* WORK REQUEST
Where the listing below has a line with "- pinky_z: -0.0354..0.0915", write out exactly that line and every line after it, stopping after the line with "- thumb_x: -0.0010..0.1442".

-=-=-=-=-

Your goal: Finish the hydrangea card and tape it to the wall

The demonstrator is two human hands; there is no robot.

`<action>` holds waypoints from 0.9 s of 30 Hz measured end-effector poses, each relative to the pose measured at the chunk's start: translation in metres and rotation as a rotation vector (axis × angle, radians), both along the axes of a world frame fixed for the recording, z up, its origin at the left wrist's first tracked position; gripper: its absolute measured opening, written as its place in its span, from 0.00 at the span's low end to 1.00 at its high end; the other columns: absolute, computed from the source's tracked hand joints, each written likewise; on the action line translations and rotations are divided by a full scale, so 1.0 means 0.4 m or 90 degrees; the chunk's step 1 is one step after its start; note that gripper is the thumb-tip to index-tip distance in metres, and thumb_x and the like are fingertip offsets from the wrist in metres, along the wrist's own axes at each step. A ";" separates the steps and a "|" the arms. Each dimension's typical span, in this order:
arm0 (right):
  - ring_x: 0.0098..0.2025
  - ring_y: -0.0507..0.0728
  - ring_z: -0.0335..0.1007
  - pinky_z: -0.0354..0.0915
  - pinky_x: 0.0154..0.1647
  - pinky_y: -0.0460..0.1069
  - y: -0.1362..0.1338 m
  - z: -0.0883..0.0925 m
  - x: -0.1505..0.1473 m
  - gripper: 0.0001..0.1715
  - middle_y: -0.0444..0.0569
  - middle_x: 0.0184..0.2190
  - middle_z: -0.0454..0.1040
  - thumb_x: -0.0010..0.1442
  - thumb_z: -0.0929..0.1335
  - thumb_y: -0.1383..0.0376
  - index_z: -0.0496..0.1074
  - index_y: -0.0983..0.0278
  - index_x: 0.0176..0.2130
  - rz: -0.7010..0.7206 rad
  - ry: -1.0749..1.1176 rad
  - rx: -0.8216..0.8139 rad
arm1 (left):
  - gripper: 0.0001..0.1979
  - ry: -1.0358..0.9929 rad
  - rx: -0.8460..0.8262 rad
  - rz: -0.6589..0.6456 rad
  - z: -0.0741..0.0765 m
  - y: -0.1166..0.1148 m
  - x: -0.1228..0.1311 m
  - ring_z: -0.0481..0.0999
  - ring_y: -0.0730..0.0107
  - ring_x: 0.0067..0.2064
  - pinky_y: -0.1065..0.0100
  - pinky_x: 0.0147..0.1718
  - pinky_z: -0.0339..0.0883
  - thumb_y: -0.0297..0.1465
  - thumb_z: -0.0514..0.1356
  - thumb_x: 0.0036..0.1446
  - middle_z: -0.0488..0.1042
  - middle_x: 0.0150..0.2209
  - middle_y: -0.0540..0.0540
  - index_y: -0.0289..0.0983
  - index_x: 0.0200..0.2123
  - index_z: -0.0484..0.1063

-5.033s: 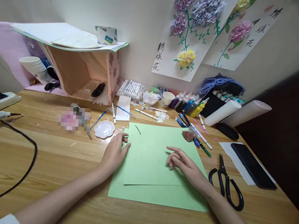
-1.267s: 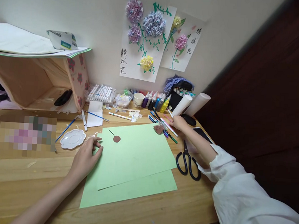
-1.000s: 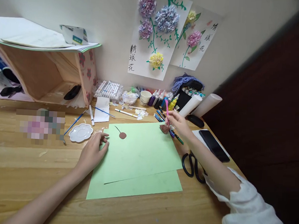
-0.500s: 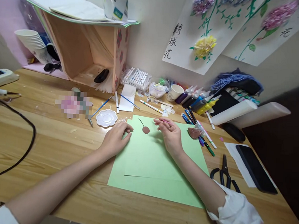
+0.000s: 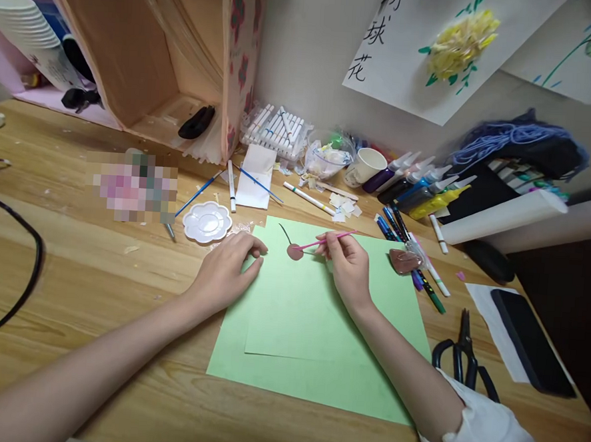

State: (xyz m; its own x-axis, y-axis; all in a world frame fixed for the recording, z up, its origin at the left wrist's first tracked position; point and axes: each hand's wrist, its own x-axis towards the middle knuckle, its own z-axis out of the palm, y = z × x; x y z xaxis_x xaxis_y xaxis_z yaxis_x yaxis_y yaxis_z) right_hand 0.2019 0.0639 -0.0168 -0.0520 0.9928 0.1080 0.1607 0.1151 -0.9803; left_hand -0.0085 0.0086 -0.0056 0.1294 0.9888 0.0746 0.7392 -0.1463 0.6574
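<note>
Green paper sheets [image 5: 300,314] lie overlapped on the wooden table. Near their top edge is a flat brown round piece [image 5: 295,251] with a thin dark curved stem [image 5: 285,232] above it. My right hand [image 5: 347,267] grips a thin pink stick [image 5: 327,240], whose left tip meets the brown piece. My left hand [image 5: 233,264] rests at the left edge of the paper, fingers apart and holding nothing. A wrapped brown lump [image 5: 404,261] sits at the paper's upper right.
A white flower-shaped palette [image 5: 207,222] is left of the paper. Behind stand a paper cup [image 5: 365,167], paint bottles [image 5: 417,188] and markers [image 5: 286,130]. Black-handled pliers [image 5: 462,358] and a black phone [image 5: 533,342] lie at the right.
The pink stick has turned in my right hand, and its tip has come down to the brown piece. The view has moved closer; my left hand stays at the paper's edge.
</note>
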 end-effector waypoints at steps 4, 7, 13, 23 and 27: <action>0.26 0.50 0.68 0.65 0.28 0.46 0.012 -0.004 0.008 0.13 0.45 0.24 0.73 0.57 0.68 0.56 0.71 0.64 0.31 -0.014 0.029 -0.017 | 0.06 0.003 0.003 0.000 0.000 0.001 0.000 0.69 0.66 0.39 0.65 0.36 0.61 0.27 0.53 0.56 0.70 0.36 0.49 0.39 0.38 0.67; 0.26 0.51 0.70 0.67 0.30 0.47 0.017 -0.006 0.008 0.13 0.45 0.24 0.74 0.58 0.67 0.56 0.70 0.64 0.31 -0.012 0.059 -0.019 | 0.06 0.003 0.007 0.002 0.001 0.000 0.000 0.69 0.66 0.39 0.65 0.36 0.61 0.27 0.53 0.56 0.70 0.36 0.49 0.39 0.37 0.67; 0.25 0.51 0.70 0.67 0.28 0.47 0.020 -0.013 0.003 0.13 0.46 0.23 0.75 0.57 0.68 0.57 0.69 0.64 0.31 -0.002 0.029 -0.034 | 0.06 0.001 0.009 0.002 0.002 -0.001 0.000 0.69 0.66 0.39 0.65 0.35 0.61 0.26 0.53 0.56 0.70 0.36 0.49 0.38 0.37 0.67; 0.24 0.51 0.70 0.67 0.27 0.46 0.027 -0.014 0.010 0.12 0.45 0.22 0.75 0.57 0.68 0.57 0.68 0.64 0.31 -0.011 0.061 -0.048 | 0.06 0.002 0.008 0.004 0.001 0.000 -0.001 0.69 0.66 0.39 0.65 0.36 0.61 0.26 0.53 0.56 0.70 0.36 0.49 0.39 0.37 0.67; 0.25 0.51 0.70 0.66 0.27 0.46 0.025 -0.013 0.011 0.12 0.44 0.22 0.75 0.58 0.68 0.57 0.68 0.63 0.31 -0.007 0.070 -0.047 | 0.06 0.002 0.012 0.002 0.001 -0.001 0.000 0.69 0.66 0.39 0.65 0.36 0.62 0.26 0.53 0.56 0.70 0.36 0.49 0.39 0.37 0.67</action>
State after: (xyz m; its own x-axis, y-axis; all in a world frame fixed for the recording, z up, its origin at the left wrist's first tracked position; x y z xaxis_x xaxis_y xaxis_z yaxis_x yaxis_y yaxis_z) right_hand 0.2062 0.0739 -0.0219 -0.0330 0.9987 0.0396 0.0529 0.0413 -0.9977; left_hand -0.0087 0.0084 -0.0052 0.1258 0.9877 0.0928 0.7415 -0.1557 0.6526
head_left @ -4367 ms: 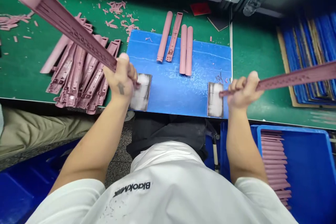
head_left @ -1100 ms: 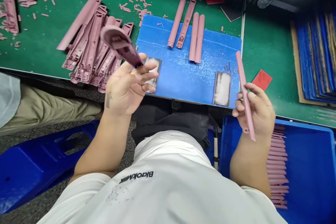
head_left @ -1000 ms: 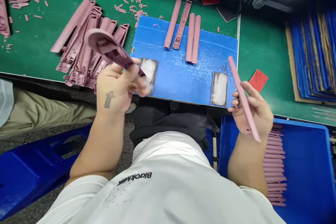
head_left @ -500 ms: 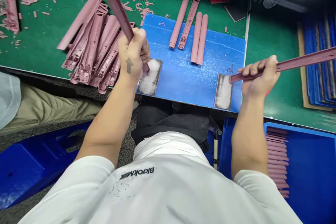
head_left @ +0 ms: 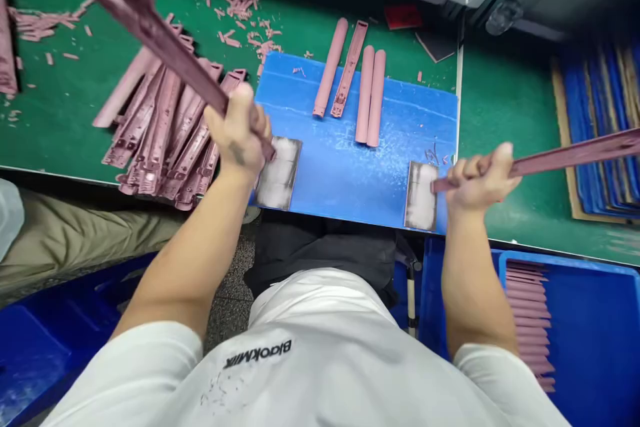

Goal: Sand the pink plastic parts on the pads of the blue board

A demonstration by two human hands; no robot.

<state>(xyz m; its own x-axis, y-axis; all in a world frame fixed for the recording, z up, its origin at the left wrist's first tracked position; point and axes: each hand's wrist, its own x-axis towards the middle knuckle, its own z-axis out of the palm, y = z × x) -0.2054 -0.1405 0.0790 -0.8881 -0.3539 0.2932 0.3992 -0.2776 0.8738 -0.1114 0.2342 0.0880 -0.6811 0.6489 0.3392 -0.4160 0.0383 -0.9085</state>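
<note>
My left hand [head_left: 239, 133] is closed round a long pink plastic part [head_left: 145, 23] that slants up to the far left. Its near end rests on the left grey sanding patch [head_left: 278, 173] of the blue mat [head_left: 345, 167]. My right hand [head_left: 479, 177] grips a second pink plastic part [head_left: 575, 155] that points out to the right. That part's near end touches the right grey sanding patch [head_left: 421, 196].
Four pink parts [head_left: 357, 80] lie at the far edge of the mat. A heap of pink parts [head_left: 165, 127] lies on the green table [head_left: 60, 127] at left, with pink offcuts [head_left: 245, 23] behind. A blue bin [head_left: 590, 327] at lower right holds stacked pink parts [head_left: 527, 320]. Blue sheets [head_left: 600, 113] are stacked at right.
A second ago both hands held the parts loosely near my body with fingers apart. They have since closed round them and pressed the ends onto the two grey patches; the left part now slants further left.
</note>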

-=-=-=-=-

* RESPONSE FOR THIS EXERCISE
  - pinky_z: -0.0354..0.0915
  - pinky_x: 0.0154..0.1647
  - pinky_y: -0.0460..0.1069
  - y: -0.1362..0.1338 m
  - z: -0.0883..0.0925 m
  - x: -0.1505..0.1473 m
  - gripper: 0.0001..0.1715
  - middle_y: -0.0444..0.0569
  - middle_x: 0.0184..0.2190
  - middle_z: -0.0454..0.1040
  - thumb_x: -0.0010..0.1442

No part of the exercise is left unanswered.